Agence France-Presse quoted Saberi′s father, Reza Saberi, as saying she was in "good" health that that he had heard that "she will be released soon." He did not elaborate. The news of Saberi′s detention was broken by the US public radio station NPR on 1 March after it got a call from her father on 10 February. The Iranian authorities confirmed on 2 March that she was being held in Evin prison but they have never specified the charges against her.
Seven other journalists and two cyber-dissidents are currently held in Iran, which is the Middle East′s biggest prison for media personnel.
They include Mohammad Sadegh Kabodvand, who has been held in Evin prison since July 2007. Kabodvand is ill but, on the grounds that "he has not served three years of his sentence," he still has not been allowed out of prison to receive treatment. His wife says she is very worried about his health. On 23 October, a Tehran appeal court upheld his 11-year jail sentence for creating a human rights organisation in Kurdistan.
Kabodvand was the winner of the UK Press Gazette′s British Press Awards in the "International journalist of the year" category, announced on 31 March. The judges cited his work on behalf of human rights.
Mohammad Hassin Falahieh Zadeh, a journalist who worked for the Arabic-language service of state-owned TV station Al-Alam while freelancing for many Arab news media such as the Lebanese daily Al-Mostaqbal, Abu Dhabi TV and Radio Dubai, was arrested in November 2006 on a spying charge and was sentenced on 29 April 2007 to three years in prison and a fine equivalent to twice all that he ever earned as a journalist.
Held since 28 February in solitary confinement in Evin prison, under the intelligence ministry′s control, he suffers from thalassemia, a hereditary condition that causes anemia. He has been held longer than any other journalist currently detained in Iran.
Kurdish journalist and teacher Massoud Kurdpoor was sentenced to a year in prison on 15 October 2008 on a charge of "anti-government propaganda in interviews for foreign and enemy news media." His lawyer, Abbas Jamali, said he was put in solitary confinement and denied any contact with his family. He talked about the deteriorating human rights situation in the Kurdish region in the interviews he gave to foreign radio stations. He was transferred on 23 February from a prison in the Kurdish city of Mahabad to one in Orumieh, the capital of West Azerbaijan province.
Online journalist and cleric Mojtaba Lotfi was arrested on 8 October 2008 in the religious city of Qom for posting a sermon by Ayatollah Hussein Ali Montazeri, a well-known opponent of Supreme Guide Ayatollah Ali Khamenei, online. The sermon criticised President Mahmoud Ahmadinejad for saying Iran was "the world′s freest country." A special court for the clergy sentenced him on 29 November to four years in prison and five years of banishment from the city. He has lung problems caused by injuries sustained during the Iran-Iraq war.

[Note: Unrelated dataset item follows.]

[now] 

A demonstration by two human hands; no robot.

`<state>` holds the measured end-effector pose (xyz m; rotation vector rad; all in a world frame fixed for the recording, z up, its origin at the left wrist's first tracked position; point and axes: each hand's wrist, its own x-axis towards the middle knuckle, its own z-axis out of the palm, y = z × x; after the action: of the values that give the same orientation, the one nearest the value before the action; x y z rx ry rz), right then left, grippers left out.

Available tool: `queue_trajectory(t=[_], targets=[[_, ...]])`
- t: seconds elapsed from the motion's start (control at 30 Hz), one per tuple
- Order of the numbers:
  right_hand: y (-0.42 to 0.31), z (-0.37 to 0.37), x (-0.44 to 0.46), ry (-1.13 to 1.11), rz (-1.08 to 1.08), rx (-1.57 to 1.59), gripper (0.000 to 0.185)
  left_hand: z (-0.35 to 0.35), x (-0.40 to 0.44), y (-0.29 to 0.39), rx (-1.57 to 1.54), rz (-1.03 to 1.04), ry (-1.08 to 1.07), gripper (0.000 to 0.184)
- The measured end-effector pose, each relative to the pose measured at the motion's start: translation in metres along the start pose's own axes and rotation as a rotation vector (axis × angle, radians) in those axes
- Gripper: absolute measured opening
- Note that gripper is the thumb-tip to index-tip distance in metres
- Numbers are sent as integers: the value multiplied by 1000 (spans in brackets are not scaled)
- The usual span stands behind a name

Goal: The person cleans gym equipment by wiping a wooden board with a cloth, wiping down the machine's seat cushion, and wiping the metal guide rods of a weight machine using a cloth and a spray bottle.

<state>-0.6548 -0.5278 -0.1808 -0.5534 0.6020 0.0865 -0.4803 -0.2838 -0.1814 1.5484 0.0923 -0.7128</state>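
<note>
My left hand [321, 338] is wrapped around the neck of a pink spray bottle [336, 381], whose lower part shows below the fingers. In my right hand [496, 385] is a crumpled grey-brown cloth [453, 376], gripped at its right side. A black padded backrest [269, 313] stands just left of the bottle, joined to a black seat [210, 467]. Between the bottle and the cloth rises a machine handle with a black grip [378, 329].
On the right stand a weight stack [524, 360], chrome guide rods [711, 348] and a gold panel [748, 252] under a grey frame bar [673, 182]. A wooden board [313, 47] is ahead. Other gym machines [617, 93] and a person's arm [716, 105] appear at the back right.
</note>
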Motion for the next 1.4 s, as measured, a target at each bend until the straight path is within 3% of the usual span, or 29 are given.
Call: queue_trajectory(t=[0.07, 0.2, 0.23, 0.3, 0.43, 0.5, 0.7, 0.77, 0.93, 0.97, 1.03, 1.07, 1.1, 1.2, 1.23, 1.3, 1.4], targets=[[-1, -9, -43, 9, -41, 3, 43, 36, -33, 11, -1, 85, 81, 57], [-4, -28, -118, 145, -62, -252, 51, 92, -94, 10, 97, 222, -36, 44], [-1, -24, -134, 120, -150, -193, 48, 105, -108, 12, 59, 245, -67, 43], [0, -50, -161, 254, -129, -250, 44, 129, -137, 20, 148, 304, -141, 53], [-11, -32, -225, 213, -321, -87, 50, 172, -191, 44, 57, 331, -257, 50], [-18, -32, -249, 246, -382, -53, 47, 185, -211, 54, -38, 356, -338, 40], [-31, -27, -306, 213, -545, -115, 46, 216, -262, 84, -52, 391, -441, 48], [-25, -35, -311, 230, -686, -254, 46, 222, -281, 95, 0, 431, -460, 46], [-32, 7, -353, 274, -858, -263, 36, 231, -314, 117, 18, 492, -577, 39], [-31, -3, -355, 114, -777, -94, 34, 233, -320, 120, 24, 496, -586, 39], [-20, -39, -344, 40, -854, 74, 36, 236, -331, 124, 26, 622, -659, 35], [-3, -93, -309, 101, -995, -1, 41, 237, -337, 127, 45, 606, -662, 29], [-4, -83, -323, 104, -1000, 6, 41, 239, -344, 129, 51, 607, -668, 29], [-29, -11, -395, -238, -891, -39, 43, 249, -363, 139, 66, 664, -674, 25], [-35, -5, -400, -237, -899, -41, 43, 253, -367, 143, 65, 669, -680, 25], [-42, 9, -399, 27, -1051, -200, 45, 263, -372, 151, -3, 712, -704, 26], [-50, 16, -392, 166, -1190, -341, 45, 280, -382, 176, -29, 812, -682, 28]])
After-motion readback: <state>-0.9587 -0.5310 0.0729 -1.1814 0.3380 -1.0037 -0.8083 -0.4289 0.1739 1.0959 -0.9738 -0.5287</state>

Kaveh Javanmard of the weekly Karfto was transferred to Sanandaj prison at the end of last month after being held for two years in the northern city of Maragheh, far from where his family lives. A Sanandaj court had sentenced him on 17 May 2007 to two years in prison. He was briefly let out of prison in July 2008 to receive treatment for a liver ailment.
Bahman Totonchi, a former Karfto contributor, has been held since 18 November 2008 in Sanandaj prison, where he still has not been formally charged.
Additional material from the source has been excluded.